L. Lease renewal requirements.
(1) Applicants for rental AFFH units shall, if eligible and if selected
for occupancy, sign leases for a term of no more than two years. As
long as a resident remains eligible and has complied with the terms
of the lease, said resident shall be offered renewal leases for a
term of no more than two years each. Renewal of a lease shall be subject
to the conditions of federal, state or county provisions that may
be imposed by the terms of the original development funding agreements
for the development or to the provisions of other applicable local
law.
(2) If no such provisions are applicable and if a resident's annual gross
income should subsequently exceed the maximum then allowable, as defined
in this chapter, then said resident may complete their current lease
term and shall be offered a nonrestricted rental unit available in
the development at the termination of such lease term, if available.

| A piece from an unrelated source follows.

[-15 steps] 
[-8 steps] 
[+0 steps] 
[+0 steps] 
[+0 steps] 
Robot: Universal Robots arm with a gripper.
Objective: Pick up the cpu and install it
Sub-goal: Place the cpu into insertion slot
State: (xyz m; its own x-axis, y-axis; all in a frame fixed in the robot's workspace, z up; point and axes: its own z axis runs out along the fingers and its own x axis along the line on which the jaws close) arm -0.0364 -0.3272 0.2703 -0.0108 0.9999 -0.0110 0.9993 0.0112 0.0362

If no such dwelling unit shall be available at said time, the resident
may be allowed to sign one additional one-year lease for the AFFH
unit they occupy but shall not be offered a renewal of the lease beyond
the expiration of said term.
M. Administrative and monitoring agency. The County of Westchester shall
be responsible for monitoring the AFFH units during the units' periods
of affordability and for monitoring compliance with the affirmative
marketing responsibilities of those creating the AFFH units.

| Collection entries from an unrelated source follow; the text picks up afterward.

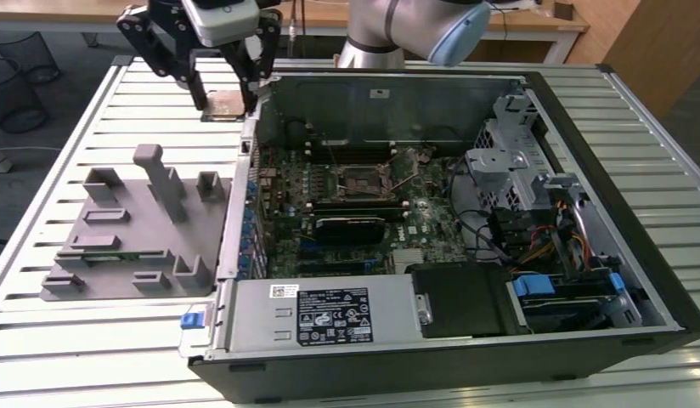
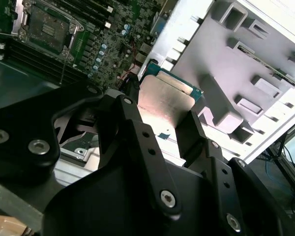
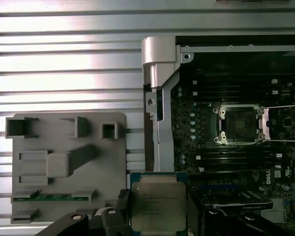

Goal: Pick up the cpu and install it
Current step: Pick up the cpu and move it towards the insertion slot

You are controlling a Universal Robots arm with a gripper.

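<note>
My gripper (image 1: 225,100) is shut on the cpu (image 1: 225,105), a flat square chip with a silver-grey metal top, one black finger on each of two opposite edges. It hangs in the air over the slatted table, just outside the open computer case's back corner at the exterior view's left. Both wrist views show the cpu (image 3: 158,205) (image 2: 164,101) level between the fingers (image 3: 122,209). The open socket (image 1: 365,180) (image 3: 238,124) (image 2: 46,27) lies on the motherboard inside the case, its metal frame flipped back, well apart from the chip.
A grey plastic tray (image 1: 123,242) with upright blocks lies on the table (image 1: 89,331) at the exterior view's left of the case. The case wall (image 1: 251,144) stands between the gripper and the motherboard. Drive cages and cables (image 1: 532,221) crowd the exterior view's right side.
</note>
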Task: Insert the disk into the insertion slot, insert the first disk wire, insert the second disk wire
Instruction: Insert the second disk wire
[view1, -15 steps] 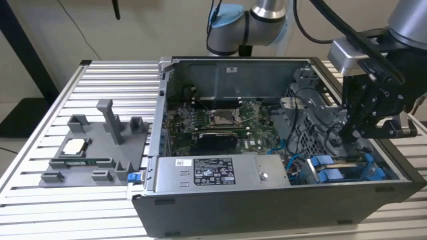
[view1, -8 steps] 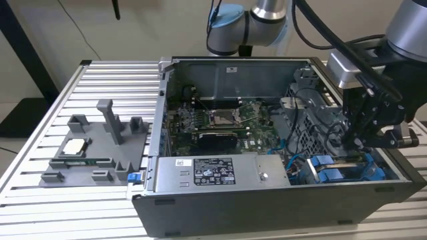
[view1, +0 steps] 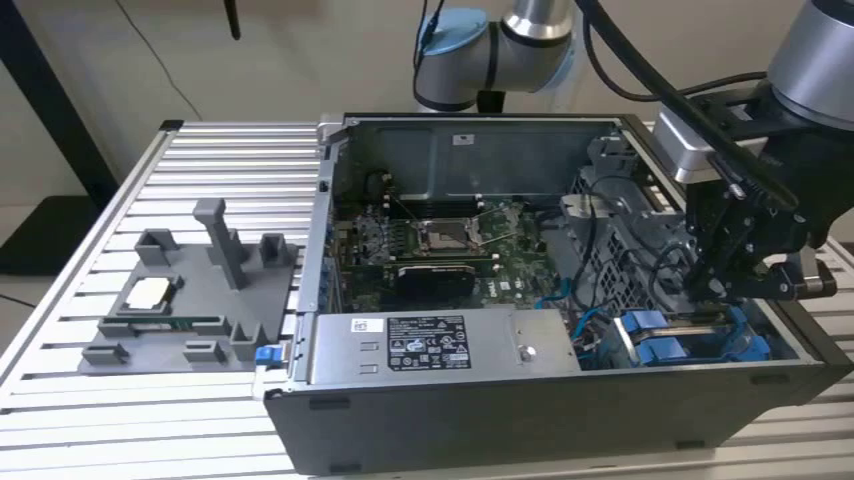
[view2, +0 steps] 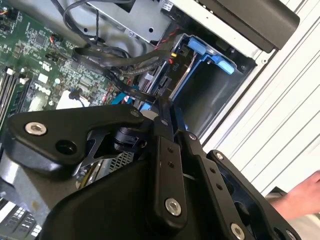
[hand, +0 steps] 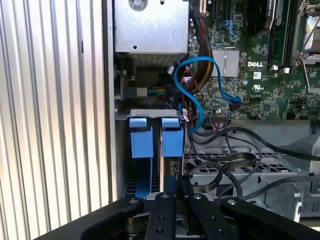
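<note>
My gripper reaches down into the open computer case at the exterior view's right, over the drive cage. The insertion slot shows two blue tabbed rails side by side, and in the second wrist view its blue frame edges a grey bay. The disk is mostly hidden. Its blue carrier tab stands in the slot with a dark edge below it. In both wrist views my fingers lie pressed together, and the gripper pinches the end of a black disk wire at the cage mouth.
A grey labelled power-supply box lies along the case front, with the motherboard behind it. Loose black cables and a blue cable crowd the cage. A grey fixture sits on the slatted table. A hand rests outside the case.
</note>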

N. Expedited project review process.
(1) Preapplication meeting. The Planning Board's preapplication meeting
process shall be followed in connection with developments which include
AFFH units. The purposes of the preapplication meeting will include
discussion of means to expedite the development application review
process through:
(a)
The early identification of issues, concerns, code compliance
and coordination matters that may arise during the review and approval
process.
(b)
The establishment of a comprehensive review process outline,
proposed meeting schedule, and conceptual timeline.

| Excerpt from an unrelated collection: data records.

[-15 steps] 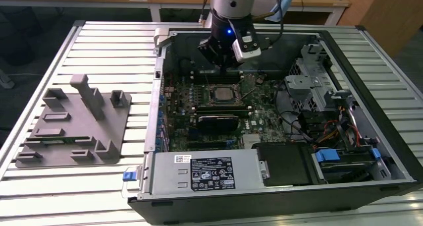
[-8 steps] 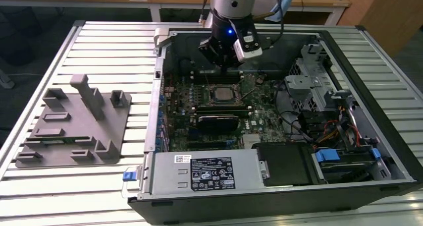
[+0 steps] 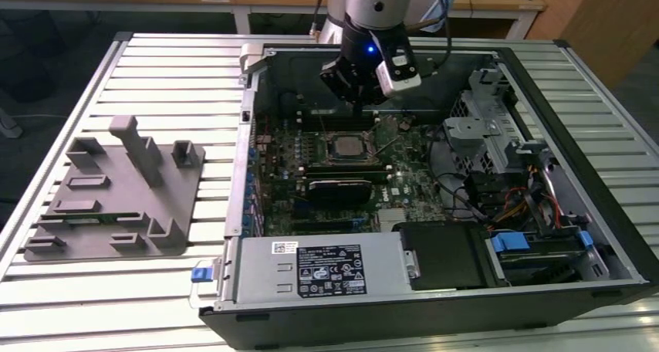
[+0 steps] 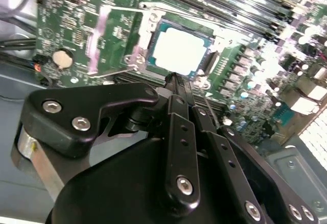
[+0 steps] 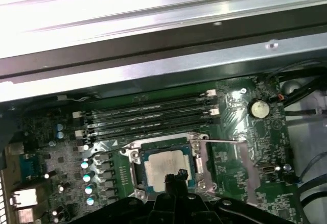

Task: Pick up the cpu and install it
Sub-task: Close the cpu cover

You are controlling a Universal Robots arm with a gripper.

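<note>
sitting flat in the black-framed motherboard socket (image 4: 210,61): small square silver-topped cpu (image 4: 179,50), looks placed. pincer (image 4: 173,79) is closed and empty, tip at the cpu's edge, contact unclear. hinged metal retention plate (image 4: 110,35) not yet shut.

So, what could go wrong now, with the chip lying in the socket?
1. The gripper hangs close over one edge of the small square silver-topped cpu; a sideways drift could shift it in the black-framed socket.
2. The shiny metal retention plate appears folded open beside the socket, so nothing clamps the cpu yet.
</note>
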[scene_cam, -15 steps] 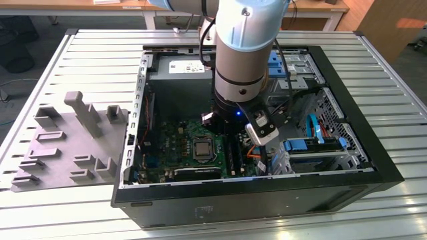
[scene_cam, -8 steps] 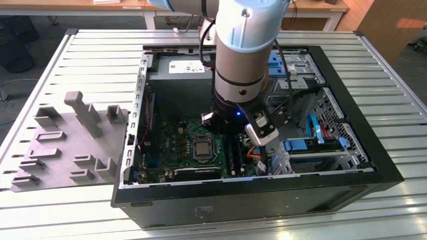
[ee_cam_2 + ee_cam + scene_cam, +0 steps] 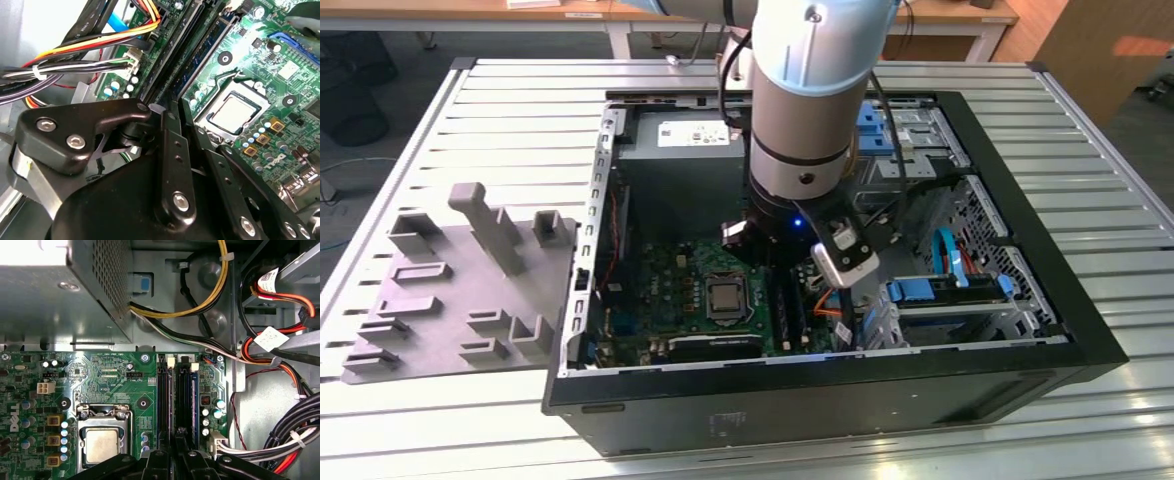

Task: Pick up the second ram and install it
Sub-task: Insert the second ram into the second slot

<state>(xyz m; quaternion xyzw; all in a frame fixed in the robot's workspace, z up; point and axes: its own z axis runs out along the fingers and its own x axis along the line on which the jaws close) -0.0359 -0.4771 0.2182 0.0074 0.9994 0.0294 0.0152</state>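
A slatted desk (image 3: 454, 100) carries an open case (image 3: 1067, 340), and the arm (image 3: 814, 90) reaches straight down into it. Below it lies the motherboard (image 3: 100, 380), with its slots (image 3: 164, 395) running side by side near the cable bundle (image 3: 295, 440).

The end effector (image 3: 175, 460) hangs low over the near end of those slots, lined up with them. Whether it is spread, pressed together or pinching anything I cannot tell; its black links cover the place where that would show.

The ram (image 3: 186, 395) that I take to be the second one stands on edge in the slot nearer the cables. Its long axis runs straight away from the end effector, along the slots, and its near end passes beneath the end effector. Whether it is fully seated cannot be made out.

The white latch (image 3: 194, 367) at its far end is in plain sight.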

(2) Meeting schedule and timeline. Village departments, boards, commissions,
committees and staff shall endeavor to honor the proposed meeting
schedule and conceptual timeline established as an outcome of the
preapplication process to the greatest extent possible during the
review and approval process, subject to the demonstrated cooperation
of the applicant to adhere to same. Should the approval process extend
beyond one year, an applicant for a development including AFFH units
shall be entitled to at least one additional meeting per year with
the same departments, boards, commissions, or committees to review
any and all items discussed at previous preapplication meetings.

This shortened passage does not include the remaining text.